Supplied information:
=======

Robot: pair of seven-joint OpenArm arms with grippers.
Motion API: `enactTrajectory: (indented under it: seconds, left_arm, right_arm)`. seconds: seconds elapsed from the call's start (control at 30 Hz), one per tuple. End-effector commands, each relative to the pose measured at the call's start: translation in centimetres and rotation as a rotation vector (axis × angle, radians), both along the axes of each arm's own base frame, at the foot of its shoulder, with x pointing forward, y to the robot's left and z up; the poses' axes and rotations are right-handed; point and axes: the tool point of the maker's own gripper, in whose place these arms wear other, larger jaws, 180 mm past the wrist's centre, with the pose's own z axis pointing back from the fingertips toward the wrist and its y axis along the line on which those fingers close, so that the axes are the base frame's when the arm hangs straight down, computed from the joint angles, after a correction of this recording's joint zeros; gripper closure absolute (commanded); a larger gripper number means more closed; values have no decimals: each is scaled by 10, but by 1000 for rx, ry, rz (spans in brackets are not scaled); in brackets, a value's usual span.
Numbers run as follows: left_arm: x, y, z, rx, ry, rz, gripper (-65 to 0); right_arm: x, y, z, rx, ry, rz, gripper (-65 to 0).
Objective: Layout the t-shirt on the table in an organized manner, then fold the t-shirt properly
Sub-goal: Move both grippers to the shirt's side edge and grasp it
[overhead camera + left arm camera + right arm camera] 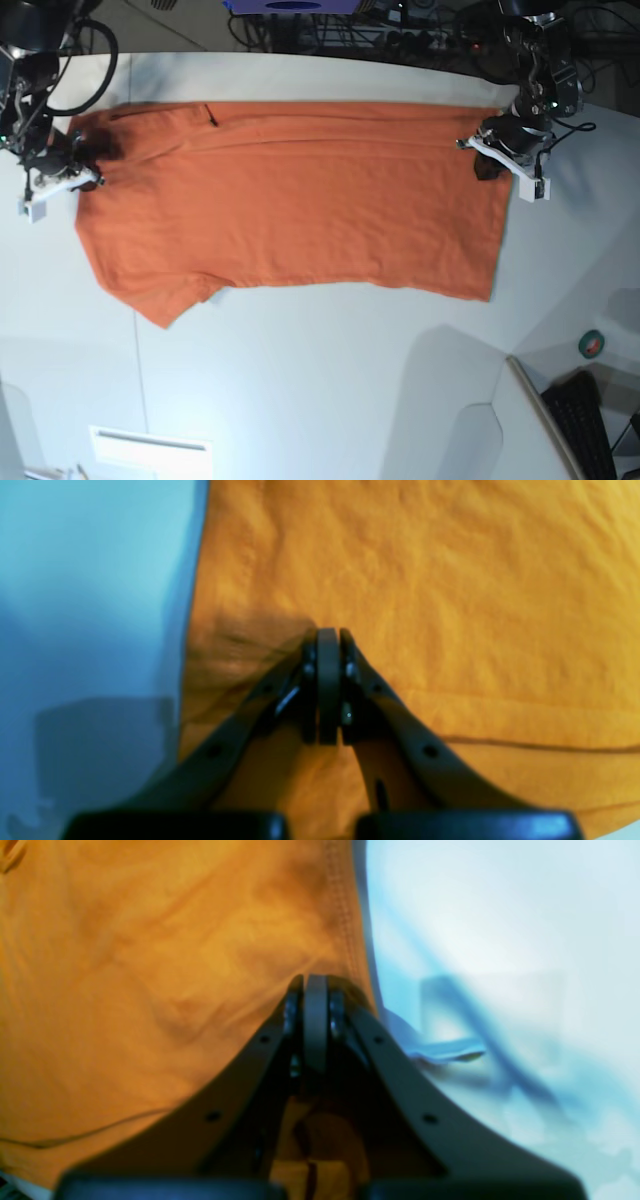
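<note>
The orange t-shirt [300,200] lies spread wide across the white table [300,380], one short sleeve [160,300] pointing toward the front left. My left gripper [487,160] sits at the shirt's right edge. In the left wrist view it [328,632] is shut, and the cloth [450,580] puckers toward its tips near the shirt's side edge. My right gripper [85,162] is at the shirt's left end. In the right wrist view it [315,980] is shut, pinching cloth [125,965] just inside a stitched hem.
A green tape roll [592,344] and a dark keyboard [585,415] lie at the lower right beyond the table's curved edge. Cables and equipment [400,30] line the back. A thin dark seam [137,370] crosses the tabletop, with a white card [150,450] near the front.
</note>
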Motion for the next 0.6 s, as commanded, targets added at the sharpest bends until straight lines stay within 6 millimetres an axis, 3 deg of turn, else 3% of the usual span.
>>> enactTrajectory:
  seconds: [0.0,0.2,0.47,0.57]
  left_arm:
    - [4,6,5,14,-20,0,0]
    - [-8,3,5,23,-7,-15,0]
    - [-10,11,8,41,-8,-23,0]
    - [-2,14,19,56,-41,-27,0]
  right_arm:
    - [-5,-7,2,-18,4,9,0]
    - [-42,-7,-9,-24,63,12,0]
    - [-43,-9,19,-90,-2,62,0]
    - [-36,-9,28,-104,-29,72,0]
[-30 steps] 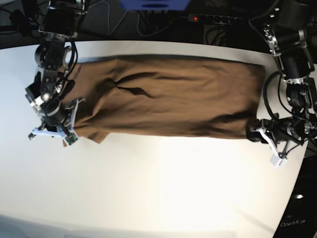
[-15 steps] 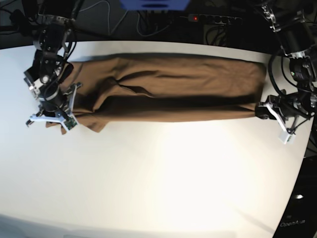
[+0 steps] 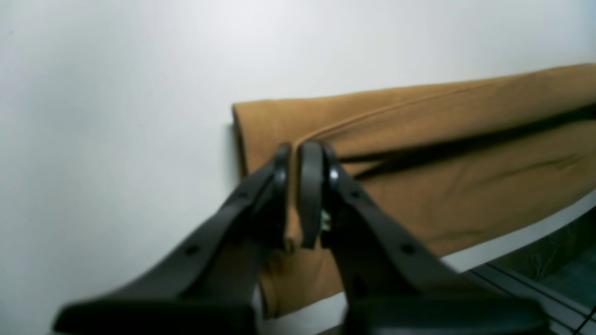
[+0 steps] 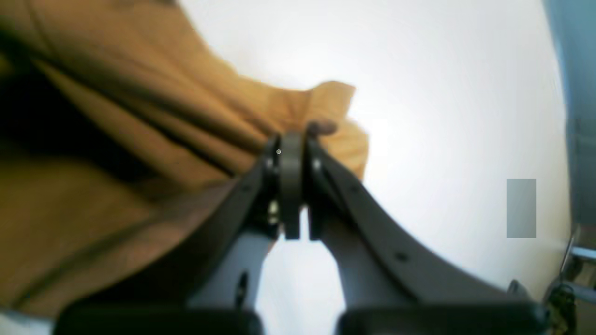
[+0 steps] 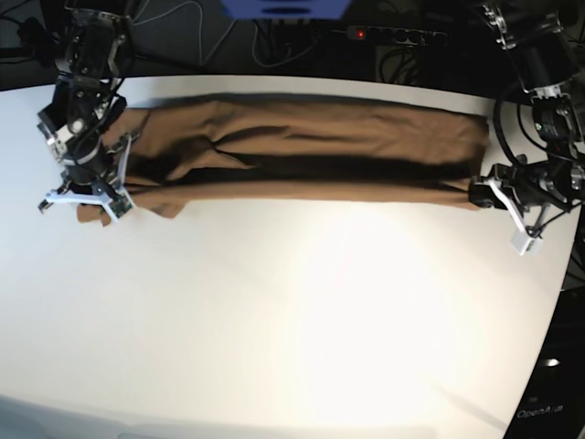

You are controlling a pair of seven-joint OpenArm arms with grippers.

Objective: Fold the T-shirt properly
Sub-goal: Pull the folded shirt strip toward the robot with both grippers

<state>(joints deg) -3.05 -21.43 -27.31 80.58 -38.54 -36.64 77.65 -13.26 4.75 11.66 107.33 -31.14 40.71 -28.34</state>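
A bare stretch of the white table (image 5: 302, 347) fills the near side. Beyond it, the plain tan-brown cotton T-shirt (image 5: 311, 151) lies stretched in a long band across the far half. The right gripper (image 4: 291, 139) is clamped on a bunched corner at one end, and the left gripper (image 3: 298, 153) pinches the cloth edge at the other. Black cables (image 5: 274, 46) lie beyond the table's far edge.

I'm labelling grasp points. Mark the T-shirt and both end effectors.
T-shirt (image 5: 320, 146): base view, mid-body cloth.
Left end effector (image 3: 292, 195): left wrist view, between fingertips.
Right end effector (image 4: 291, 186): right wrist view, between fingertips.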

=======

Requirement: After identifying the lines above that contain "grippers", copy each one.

Answer to the exercise:
Robot: pair of seven-joint OpenArm arms with grippers.
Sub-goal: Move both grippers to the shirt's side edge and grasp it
You are controlling a pair of seven-joint OpenArm arms with grippers.
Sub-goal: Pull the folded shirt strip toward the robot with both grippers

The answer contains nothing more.